岩山觀音 實ハ原山といふ、嶄石奇々峙立る故に岩山といふ。麓の民家を岩下と号す。岩窟上下二つ有り。石逕斜にして枯(樹か)木欝々たり。
隱遁者庸徹と云者庵を結て一如庵と名付、賢忠寺(三字程缺)和尚を開基とし岩窟に觀音を安し閣上朱紺を彩り象鼻龍頭を拏せ、荘嚴美を盡り。遠く四州の地を望て夜灯を點し、海路の冥闇を照し、梵鐘を擊て村里の長夢を覺し、晝誦夜觶の靈場にして又欝散遊戯の佳境なり、庸徹沒而後段々衰廢し、一如庵も住人なく狐狸の棲となり。觀音閣も甍破れて霧不斷の香を燒、蝙蝠ならてハ窟中に出入するものもなく、撞樓倒れて釣谷にひ、常灯長く消て石燈籠空敷立り。享保中に賢忠寺(二字缺>玉峯和尚、如是衰廢せる事を歎て、件の岩窟上に藥師を安し、下にハ辦天を安而、別に觀音堂一宇を建、昔時一如庵の十か一を遺され侍る。

巖山観音堂横の地蔵菩薩

地蔵菩薩にも手を合わせてお堂へ向かう。観音堂の本尊は十一面観世音菩薩である。
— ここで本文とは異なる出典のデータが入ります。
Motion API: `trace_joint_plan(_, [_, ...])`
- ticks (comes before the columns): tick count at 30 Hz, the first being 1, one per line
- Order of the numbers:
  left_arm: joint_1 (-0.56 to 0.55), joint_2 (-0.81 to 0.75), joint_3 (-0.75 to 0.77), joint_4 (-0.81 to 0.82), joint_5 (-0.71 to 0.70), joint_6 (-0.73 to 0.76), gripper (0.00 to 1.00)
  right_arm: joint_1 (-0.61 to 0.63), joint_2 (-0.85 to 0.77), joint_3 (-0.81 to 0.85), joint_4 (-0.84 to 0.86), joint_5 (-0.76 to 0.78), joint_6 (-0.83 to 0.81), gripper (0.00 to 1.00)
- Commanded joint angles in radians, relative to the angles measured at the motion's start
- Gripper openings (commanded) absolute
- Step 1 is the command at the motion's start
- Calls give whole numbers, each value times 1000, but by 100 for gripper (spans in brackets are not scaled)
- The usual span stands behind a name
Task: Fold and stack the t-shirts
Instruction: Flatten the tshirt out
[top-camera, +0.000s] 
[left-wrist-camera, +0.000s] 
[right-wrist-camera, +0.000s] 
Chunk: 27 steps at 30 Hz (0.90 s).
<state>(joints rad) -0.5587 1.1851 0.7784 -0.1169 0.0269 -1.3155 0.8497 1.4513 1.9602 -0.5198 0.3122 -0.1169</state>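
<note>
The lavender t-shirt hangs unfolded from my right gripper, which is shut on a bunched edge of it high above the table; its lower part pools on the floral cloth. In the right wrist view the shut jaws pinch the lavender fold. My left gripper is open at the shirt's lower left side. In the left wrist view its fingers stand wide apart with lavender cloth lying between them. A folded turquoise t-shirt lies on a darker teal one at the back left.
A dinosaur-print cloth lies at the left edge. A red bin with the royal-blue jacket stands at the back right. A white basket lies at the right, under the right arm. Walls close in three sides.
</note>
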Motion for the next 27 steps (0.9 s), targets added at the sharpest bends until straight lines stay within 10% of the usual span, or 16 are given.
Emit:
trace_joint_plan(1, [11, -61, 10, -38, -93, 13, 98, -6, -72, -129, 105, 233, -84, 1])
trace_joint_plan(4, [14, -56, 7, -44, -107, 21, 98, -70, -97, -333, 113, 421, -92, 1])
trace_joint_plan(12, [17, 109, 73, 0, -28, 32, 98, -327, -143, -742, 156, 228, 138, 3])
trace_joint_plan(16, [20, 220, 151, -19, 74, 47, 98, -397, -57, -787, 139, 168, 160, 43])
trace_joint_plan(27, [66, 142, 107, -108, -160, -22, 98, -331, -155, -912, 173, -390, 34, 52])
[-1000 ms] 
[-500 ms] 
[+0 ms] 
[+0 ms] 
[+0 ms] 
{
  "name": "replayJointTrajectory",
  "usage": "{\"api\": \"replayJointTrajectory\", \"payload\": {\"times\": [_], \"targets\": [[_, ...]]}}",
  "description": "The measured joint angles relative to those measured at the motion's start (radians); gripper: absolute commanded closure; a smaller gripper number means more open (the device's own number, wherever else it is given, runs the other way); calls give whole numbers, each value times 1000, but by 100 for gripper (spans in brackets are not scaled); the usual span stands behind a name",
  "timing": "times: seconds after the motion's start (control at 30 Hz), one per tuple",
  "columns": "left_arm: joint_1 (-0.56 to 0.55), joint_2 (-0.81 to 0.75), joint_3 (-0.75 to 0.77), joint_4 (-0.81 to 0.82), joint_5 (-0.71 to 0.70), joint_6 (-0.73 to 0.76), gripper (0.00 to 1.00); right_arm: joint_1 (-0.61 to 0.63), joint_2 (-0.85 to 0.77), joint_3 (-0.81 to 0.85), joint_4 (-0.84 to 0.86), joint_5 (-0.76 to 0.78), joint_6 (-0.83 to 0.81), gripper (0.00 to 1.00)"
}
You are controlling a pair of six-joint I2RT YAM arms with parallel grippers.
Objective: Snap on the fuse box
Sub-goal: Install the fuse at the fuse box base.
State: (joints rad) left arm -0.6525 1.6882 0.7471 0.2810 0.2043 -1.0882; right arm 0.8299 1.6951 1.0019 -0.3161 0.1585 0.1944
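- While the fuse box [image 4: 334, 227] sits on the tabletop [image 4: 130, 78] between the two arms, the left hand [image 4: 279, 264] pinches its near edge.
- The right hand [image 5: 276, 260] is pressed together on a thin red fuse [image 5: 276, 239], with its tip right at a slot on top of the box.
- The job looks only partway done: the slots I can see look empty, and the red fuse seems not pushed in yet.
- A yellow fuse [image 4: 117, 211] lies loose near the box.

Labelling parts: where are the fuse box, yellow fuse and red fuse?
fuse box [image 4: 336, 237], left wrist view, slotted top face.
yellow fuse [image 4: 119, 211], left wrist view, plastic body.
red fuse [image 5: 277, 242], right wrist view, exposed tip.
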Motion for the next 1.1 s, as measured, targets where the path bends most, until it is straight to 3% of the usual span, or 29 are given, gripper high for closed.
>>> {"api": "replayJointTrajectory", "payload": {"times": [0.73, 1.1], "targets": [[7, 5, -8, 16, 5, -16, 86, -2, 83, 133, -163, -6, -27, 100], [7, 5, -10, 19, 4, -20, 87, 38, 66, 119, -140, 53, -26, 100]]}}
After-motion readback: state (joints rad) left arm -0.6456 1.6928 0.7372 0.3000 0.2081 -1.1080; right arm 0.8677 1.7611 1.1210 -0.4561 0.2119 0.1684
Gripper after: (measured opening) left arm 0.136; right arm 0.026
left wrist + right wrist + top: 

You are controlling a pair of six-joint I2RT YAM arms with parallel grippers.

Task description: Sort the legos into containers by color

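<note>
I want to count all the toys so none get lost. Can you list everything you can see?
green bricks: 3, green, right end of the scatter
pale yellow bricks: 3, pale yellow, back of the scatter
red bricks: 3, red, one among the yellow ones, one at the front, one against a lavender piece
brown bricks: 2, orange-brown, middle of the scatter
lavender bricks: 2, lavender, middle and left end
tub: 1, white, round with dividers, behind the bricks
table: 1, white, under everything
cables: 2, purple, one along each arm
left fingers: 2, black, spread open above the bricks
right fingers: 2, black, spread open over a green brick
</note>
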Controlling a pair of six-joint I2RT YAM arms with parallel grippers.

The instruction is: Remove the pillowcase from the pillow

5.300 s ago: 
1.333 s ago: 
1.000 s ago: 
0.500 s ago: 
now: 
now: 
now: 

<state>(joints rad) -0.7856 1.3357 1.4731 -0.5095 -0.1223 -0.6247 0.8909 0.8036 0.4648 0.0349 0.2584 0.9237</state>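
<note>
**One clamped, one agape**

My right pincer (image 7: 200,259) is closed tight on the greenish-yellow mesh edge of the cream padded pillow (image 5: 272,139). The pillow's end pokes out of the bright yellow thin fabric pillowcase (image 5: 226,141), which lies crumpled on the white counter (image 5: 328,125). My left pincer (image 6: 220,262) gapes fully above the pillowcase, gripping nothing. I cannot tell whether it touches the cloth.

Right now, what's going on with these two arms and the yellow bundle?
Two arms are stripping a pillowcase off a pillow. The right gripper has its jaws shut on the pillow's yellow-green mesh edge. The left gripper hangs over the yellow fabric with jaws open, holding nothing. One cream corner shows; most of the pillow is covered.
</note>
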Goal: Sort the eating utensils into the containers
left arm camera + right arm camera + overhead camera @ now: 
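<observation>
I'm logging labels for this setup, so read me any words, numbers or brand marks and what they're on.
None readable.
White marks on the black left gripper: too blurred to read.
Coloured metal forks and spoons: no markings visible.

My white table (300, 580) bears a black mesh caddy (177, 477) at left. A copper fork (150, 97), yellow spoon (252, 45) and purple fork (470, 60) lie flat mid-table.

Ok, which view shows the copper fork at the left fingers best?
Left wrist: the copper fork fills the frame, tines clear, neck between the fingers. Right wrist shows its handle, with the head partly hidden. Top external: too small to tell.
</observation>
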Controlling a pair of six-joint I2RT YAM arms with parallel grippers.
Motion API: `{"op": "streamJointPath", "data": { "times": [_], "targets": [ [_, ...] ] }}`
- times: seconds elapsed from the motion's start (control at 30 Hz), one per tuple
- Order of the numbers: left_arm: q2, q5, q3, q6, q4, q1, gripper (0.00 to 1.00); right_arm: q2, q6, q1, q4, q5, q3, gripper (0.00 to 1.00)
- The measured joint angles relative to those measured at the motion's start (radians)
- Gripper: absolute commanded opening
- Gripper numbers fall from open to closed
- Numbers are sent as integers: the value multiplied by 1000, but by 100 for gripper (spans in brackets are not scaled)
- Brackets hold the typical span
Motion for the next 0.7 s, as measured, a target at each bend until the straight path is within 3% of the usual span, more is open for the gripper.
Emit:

綱を振って鰐口を打ち鳴らし仏に来意を伝えた。

巖山観音堂の鰐口

巖山観音堂から西深津町を望む

観音堂に上がり西深津町を望む。町名変更前は東深津町の一部であった。現町名は深津高地(大昔の深津嶋山)の西側に位置する町という意味らしい。私が幼い時分は田んぼや畑がたくさんあったが、今では完全な住宅地に変貌を遂げている。